Nesse caso, “há uma perceptível aplicação da teoria do abuso do direito, limitando o exercício ilegítimo de direitos potestativos (art. 187 do CC)”, mormente porque “uma das funções do princípio da boa-fé objetiva é frear o exercício de condutas formalmente lícitas, mas materialmente antijurídicas, quando ultrapassem os limites éticos do sistema”, uma vez que, “se, em princípio, ao contratante é franqueado o livre exercício do direito potestativo de resilição unilateral, o ordenamento jurídico não pode permitir que tal atuação lese a legítima expectativa e a confiança da outra parte que acreditou na consistência da relação jurídica, a ponto de efetuar razoável dispêndio”.[13]

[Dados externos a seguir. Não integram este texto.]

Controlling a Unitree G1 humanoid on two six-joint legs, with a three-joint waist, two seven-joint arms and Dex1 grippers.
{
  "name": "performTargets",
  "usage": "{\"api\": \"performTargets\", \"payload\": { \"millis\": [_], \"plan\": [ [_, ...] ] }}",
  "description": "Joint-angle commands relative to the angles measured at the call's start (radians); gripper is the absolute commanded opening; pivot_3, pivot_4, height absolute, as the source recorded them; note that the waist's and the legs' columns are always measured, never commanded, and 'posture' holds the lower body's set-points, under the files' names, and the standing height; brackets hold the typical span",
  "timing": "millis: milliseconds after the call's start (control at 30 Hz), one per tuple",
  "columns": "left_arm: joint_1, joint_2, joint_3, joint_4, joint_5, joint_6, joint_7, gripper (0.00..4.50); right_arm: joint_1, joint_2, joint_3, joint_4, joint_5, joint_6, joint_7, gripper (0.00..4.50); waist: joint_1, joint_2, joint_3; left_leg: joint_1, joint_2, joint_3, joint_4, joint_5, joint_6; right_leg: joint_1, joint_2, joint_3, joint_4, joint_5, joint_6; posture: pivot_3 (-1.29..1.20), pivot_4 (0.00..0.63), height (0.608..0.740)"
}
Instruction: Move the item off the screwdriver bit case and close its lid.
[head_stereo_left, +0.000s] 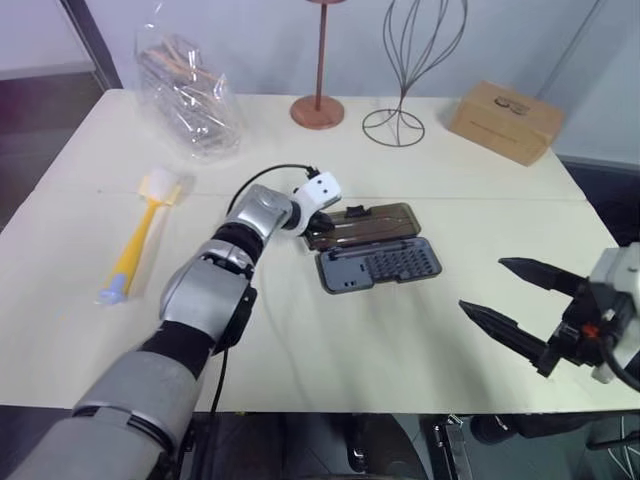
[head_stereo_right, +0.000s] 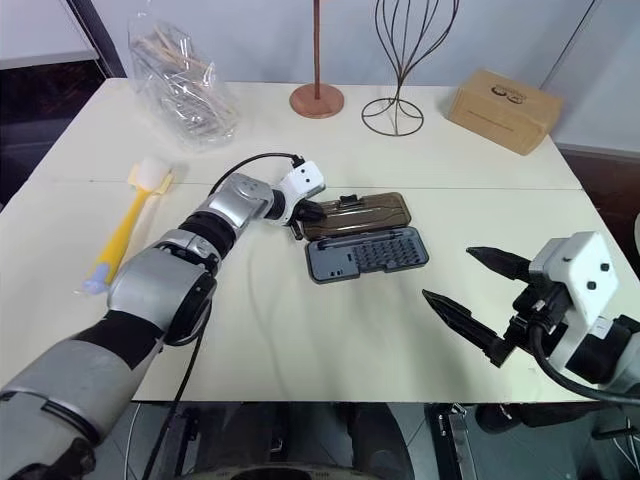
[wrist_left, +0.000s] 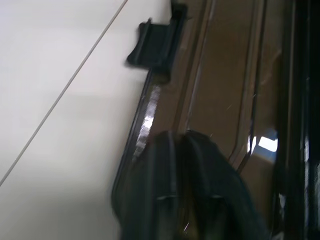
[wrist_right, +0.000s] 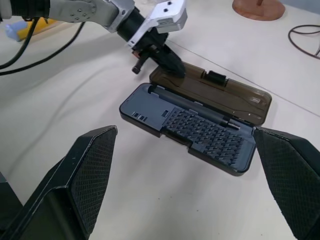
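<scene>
Screwdriver bit case lies open near the middle of the pale table, its dark grey tray of bits on the near side and the smoky-brown lid folded flat on the far side. It looks like light, rigid plastic, so a push on one end would probably slide or swing it across the smooth top rather than lift anything. The lid is thin, glossy and likely slippery. The best hold is probably its free far edge, near the small black latch tab, lifting it over the hinge towards the tray while the tray is kept from skating.

The left gripper has its fingers pressed together, their tips on the left end of the lid; whether they pinch its edge I cannot tell. The right gripper hangs over the near right of the table with its fingers spread wide and holding nothing, well apart from the case.

The yellow-handled brush lies at the far left of the table, clear of the case, so that part appears done. It is slim, stiff and light.

The table is flat and matte, with a seam line across it. At its far edge stand a crumpled clear plastic bag, a tan cardboard box and a round-footed stand, all well away from the lid's swing.
</scene>
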Motion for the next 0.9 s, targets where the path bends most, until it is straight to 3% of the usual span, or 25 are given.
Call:
{"api": "performTargets", "payload": {
  "millis": [33, 133, 267, 300, 433, 567, 900],
  "plan": [
    [-0.006, 0.036, 0.038, -0.01, 0.0, -0.014, 0.006, 0.81, 0.001, -0.018, -0.023, -0.005, 0.006, -0.02, -0.004, 4.5, -0.003, 0.0, 0.0, 0.0, 0.0, 0.0, 0.0, 0.0, 0.0, 0.0, 0.0, 0.0, 0.0, 0.0, 0.0, 0.0, 0.15, 0.737],
    [-0.041, 0.049, 0.118, -0.018, -0.063, 0.013, 0.007, 1.86, -0.005, -0.023, -0.019, 0.004, 0.012, -0.022, -0.008, 4.5, -0.005, 0.0, 0.0, 0.0, 0.0, 0.0, 0.0, 0.0, 0.0, 0.0, 0.0, 0.0, 0.0, 0.0, 0.0, 0.0, 0.15, 0.737],
    [-0.09, 0.074, 0.218, -0.037, -0.142, 0.082, -0.051, 3.94, -0.015, -0.028, 0.011, 0.008, 0.002, -0.029, -0.009, 4.5, 0.001, 0.0, 0.0, 0.0, 0.0, 0.0, 0.0, 0.0, 0.0, 0.0, 0.0, 0.0, 0.0, 0.0, 0.0, 0.0, 0.15, 0.737],
    [-0.101, 0.087, 0.237, -0.041, -0.152, 0.145, 0.001, 4.44, -0.021, -0.03, 0.022, 0.011, -0.001, -0.032, -0.007, 4.5, 0.002, 0.0, 0.0, 0.0, 0.0, 0.0, 0.0, 0.0, 0.0, 0.0, 0.0, 0.0, 0.0, 0.0, 0.0, 0.0, 0.15, 0.737],
    [-0.118, 0.107, 0.291, -0.045, -0.189, 0.418, 0.128, 4.44, -0.045, -0.038, 0.054, 0.034, -0.017, -0.041, 0.004, 4.5, -0.001, 0.0, 0.0, 0.0, 0.0, 0.0, 0.001, 0.0, 0.0, 0.0, 0.0, 0.0, 0.0, 0.0, 0.001, 0.0, 0.15, 0.737],
    [-0.111, 0.064, 0.341, -0.072, -0.246, 0.608, 0.196, 4.44, -0.081, -0.042, 0.108, 0.06, -0.045, -0.055, 0.015, 4.5, 0.001, 0.0, 0.0, 0.0, 0.0, 0.0, 0.001, 0.0, 0.0, 0.0, 0.0, 0.0, 0.0, 0.0, 0.001, 0.0, 0.15, 0.737],
    [-0.102, -0.04, 0.39, -0.107, -0.299, 0.794, 0.435, 4.44, -0.093, -0.038, 0.146, 0.05, -0.079, -0.062, 0.042, 4.5, -0.004, 0.001, 0.0, 0.0, -0.001, 0.0, 0.001, 0.001, -0.001, 0.0, 0.0, 0.0, 0.001, 0.001, 0.002, 0.0, 0.15, 0.737]
  ]
}}
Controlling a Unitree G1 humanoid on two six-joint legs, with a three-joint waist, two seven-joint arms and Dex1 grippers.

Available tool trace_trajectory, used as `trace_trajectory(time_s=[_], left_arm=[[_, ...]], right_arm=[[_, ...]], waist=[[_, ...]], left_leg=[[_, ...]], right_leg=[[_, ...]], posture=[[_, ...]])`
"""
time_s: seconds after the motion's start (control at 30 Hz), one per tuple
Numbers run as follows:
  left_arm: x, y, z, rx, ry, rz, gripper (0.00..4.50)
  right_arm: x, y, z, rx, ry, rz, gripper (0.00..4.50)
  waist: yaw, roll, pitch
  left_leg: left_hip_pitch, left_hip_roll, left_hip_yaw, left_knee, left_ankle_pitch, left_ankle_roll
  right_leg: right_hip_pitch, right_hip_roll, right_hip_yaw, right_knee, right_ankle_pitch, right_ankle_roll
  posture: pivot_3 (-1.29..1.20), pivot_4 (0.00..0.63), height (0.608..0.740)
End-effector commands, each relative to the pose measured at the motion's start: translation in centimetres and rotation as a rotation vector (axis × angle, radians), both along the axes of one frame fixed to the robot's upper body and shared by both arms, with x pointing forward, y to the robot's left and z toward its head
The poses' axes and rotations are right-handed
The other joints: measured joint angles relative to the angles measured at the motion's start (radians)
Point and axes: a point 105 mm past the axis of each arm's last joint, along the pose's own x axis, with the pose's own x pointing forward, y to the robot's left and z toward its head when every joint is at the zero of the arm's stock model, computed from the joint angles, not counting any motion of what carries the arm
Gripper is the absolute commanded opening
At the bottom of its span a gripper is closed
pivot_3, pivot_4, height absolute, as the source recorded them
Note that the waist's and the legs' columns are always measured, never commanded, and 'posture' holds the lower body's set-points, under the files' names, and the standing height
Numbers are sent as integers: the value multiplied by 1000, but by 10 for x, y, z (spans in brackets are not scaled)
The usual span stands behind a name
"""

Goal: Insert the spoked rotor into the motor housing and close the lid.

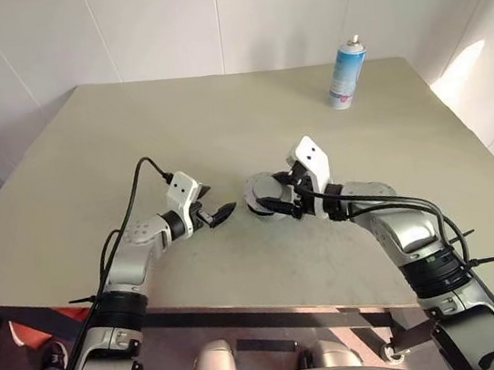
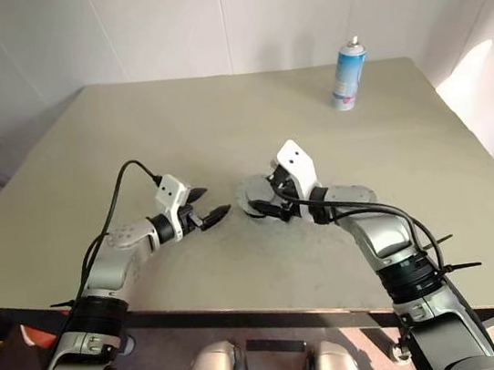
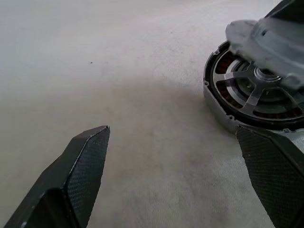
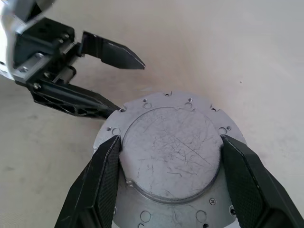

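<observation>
**Lid held over the motor housing, left gripper standing open beside it**

Nearest the robot, the left gripper (image 1: pixel 220 214) is seen just above the table (image 1: pixel 220 124) with its two fingers (image 3: pixel 85 161) spread wide apart and nothing held between them. Its tips are pointed toward 3 o'clock, at the round parts just beside it.

From the 3 o'clock side, the right gripper (image 1: pixel 274 202) is reached in over those parts. In the right wrist view its fingers are pressed against opposite sides of the raised middle of the lid (image 4: pixel 168 152), a scratched grey metal disc with small holes around its edge, so the lid is taken as clamped.

Under the lid, the motor housing (image 3: pixel 223 92) is rested on the table, at about the table's middle. Copper-brown windings are seen inside its dark ring. The spoked rotor (image 3: pixel 254 90) is seated in it, with silver spokes and hub showing. The near part of the housing is left uncovered; the far part is overlapped by the lid, and whether the lid is touching the housing cannot be told.

Far off, toward 1 o'clock from the housing, a blue spray can (image 1: pixel 346 72) is stood upright near the table's far edge.
</observation>
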Motion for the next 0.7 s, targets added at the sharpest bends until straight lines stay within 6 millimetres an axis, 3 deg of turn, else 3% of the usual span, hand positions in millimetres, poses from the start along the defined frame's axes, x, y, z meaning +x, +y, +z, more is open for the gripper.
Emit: trace_trajectory(time_s=[0.03,0.33,0.7], left_arm=[[2,-2,13,-6,-52,-5,4500],[1,0,12,-5,-50,2,4500],[1,2,10,-7,-47,12,4500]], right_arm=[[11,1,6,-28,-50,-31,3172],[24,-4,2,-17,8,-116,3172],[13,-8,-1,-29,40,-70,3172]], waist=[[0,0,0],[-4,0,0],[-1,0,0]], left_leg=[[0,0,0,0,0,0],[1,0,0,0,0,0],[1,0,0,0,0,0]], right_leg=[[0,0,0,0,0,0],[0,0,0,0,0,0],[1,0,0,0,0,0]], posture=[[0,0,740],[0,0,740],[0,0,740]])
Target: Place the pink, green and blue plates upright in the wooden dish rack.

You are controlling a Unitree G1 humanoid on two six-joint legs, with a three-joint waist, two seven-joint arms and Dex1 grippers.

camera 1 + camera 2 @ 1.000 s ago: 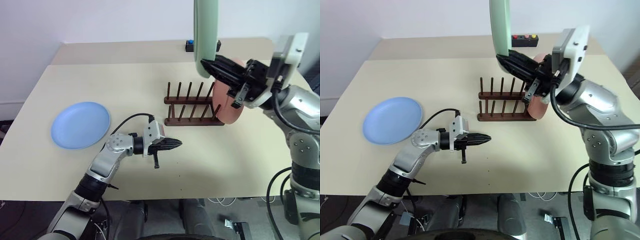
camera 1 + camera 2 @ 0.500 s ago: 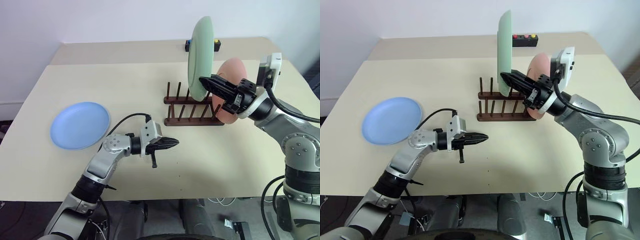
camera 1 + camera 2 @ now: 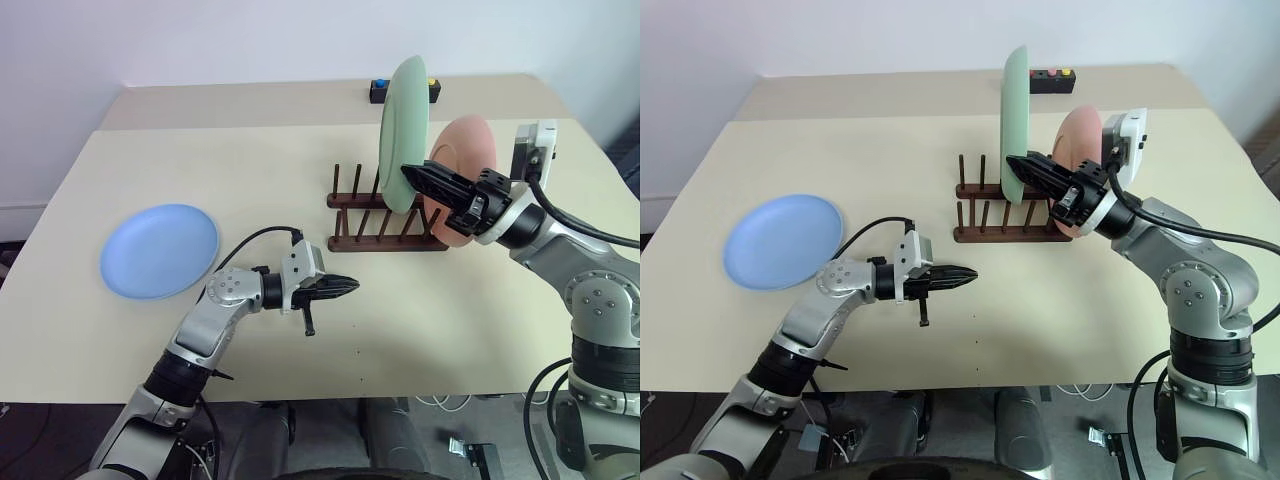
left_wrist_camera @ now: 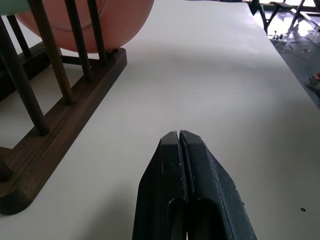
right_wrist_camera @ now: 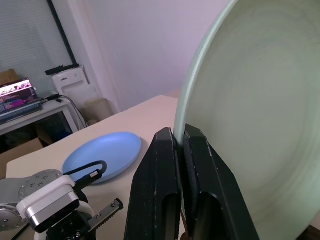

Portanto, enquanto não compensados os investimentos da Consulente à execução da obra, a denúncia unilateral não produzirá seus efeitos.

Destarte, diante dessas considerações, a Consulente tem meios legais de se manter o vínculo jurídico obrigacional com o XXXXXXXXXX, tendo-se em vista:

a) a existência de irregularidade temporal da notificação resilitória (forma);

b) a necessidade de se justificar a alteração do cronograma de serviços para se proceder a dilação ou a alteração do período contratual;

c) se admitida a resilição, a denúncia só produzirá efeitos a partir da compensação dos danos materiais e lucros cessantes.

Por fim, salienta-se que tais discussões, em decorrência da adoção da arbitragem, dependerão, necessariamente, da instauração de procedimento arbitral, no Centro de Mediação e Arbitragem da Câmara de Comércio Brasil Canadá, conforme cláusula décima nona, do contrato.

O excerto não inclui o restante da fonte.